» **Supplied information**:

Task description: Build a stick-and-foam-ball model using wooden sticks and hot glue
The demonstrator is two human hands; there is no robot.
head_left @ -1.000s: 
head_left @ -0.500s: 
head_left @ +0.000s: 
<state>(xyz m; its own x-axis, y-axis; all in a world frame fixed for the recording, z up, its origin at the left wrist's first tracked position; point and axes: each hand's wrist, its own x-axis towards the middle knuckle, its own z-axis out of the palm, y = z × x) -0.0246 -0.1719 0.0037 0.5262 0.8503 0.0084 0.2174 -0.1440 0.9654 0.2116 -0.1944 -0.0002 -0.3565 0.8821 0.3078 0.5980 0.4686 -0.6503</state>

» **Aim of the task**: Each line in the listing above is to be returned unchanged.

» **Written response**:
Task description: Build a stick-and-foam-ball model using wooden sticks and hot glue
The demonstrator is two human hands; there is no robot.
head_left @ -1.000s: 
head_left @ -0.500s: 
head_left @ +0.000s: 
<state>(xyz m; its own x-axis, y-axis; all in a world frame fixed for the recording, z up, its origin at the left wrist's first tracked position; point and axes: each hand's wrist, its own x-axis towards the middle knuckle, its own z-axis out of the palm, y = z × x) -0.0246 -0.1719 0.0037 0.5262 0.8503 0.0084 0.2174 -0.1440 0.9654 0.2116 -0.1944 -0.0002 -0.3565 0.8821 0.3078 0.5980 0.4686 -0.6503</state>

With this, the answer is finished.